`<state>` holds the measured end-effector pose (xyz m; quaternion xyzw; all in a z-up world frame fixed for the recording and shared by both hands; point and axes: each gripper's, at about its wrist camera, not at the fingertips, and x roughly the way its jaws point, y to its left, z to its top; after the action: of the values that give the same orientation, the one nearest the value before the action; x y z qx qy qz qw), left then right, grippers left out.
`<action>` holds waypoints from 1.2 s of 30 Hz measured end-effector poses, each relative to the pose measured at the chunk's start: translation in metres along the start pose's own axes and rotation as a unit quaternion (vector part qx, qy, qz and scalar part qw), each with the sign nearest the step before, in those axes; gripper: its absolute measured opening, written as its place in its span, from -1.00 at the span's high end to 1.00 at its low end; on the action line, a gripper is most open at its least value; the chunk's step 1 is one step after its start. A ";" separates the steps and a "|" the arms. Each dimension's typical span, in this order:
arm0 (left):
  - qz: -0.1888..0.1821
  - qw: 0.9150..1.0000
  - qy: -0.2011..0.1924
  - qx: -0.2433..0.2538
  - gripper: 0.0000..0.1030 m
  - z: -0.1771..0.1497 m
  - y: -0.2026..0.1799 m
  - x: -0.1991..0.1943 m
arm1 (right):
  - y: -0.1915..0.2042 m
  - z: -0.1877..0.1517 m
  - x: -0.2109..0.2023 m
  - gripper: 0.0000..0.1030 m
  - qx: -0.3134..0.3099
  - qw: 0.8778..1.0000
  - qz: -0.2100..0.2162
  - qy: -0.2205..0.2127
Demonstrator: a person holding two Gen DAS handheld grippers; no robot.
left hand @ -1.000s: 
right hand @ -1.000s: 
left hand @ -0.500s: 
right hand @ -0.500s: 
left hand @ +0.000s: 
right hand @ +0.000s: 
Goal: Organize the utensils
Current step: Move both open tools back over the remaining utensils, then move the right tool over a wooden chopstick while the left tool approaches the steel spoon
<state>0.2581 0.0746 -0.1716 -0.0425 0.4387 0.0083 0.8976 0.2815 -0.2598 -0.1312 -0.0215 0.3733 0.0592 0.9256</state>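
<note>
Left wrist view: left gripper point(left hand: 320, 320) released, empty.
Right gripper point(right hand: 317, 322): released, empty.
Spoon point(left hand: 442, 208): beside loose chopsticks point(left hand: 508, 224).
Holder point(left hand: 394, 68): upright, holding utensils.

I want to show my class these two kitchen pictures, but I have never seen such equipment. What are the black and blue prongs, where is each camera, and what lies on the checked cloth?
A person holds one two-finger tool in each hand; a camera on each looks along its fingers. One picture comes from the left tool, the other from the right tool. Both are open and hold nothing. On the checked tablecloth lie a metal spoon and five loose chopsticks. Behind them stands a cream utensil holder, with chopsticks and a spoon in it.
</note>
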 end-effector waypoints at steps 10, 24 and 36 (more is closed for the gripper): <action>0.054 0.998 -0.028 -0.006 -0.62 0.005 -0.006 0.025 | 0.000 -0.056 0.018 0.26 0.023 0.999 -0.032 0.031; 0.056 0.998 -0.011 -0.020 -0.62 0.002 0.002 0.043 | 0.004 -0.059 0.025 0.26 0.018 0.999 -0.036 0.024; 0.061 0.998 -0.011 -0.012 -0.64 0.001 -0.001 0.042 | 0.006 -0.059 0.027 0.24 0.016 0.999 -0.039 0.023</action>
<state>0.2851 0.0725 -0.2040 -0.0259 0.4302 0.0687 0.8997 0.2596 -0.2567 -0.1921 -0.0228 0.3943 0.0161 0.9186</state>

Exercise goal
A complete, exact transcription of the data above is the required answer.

Written response
`<state>` holds the measured end-effector pose (xyz m; quaternion xyzw; all in a z-up world frame fixed for the recording and shared by both hands; point and axes: each gripper's, at about its wrist camera, not at the fingertips, and x roughly the way its jaws point, y to its left, z to its top; after the action: of the values that give the same orientation, the one nearest the value before the action; x y z qx qy qz qw), left then right, grippers left out.
`<action>` holds waypoints from 1.2 s of 30 Hz measured end-effector poses, each relative to the pose measured at the chunk's start: translation in metres along the start pose's own axes and rotation as a unit quaternion (vector part qx, qy, qz and scalar part qw), each with the sign nearest the step before, in those axes; gripper: its absolute measured opening, written as its place in its span, from -1.00 at the span's high end to 1.00 at its low end; on the action line, a gripper is most open at its least value; the chunk's step 1 is one step after its start. A ";" separates the steps and a "|" the arms. Each dimension's typical span, in this order:
arm0 (left):
  - qz: -0.1888..0.1821
  - qw: 0.9150..1.0000
  - qy: -0.2011..0.1924
  - qx: -0.2433..0.2538
  - gripper: 0.0000..0.1030 m
  - z: -0.1771..0.1497 m
  - y: -0.2026..0.1799 m
  - x: -0.1991..0.1943 m
arm1 (right):
  - y: -0.1915..0.2042 m
  - z: -0.1877..0.1517 m
  - x: -0.2109..0.2023 m
  - gripper: 0.0000..0.1030 m
  - qx: -0.3134..0.3099
  - qw: 0.8778..1.0000
  - qz: -0.2100..0.2162
  - qy: -0.2205..0.2127
Demonstrator: a person holding two Gen DAS handheld grippers; no robot.
left hand @ -1.000s: 
right hand @ -1.000s: 
left hand @ -0.500s: 
right hand @ -0.500s: 
left hand @ +0.000s: 
right hand @ +0.000s: 
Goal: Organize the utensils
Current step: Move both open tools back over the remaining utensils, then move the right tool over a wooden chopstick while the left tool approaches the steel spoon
<state>0.2581 0.0746 -0.1716 -0.0425 0.4387 0.0083 0.8976 0.2815 -0.2598 -0.1312 -0.0215 0.3733 0.0592 0.9256</state>
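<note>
Left wrist view: left gripper point(left hand: 320, 320) released, empty.
Right gripper point(right hand: 317, 322): released, empty.
Spoon point(left hand: 442, 208): beside loose chopsticks point(left hand: 508, 224).
Holder point(left hand: 394, 68): upright, holding utensils.

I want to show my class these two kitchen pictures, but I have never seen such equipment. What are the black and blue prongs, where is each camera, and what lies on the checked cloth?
A person holds one two-finger tool in each hand; a camera on each looks along its fingers. One picture comes from the left tool, the other from the right tool. Both are open and hold nothing. On the checked tablecloth lie a metal spoon and five loose chopsticks. Behind them stands a cream utensil holder, with chopsticks and a spoon in it.
</note>
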 end-effector waypoints at steps 10, 24 and 36 (more is closed for the gripper): <action>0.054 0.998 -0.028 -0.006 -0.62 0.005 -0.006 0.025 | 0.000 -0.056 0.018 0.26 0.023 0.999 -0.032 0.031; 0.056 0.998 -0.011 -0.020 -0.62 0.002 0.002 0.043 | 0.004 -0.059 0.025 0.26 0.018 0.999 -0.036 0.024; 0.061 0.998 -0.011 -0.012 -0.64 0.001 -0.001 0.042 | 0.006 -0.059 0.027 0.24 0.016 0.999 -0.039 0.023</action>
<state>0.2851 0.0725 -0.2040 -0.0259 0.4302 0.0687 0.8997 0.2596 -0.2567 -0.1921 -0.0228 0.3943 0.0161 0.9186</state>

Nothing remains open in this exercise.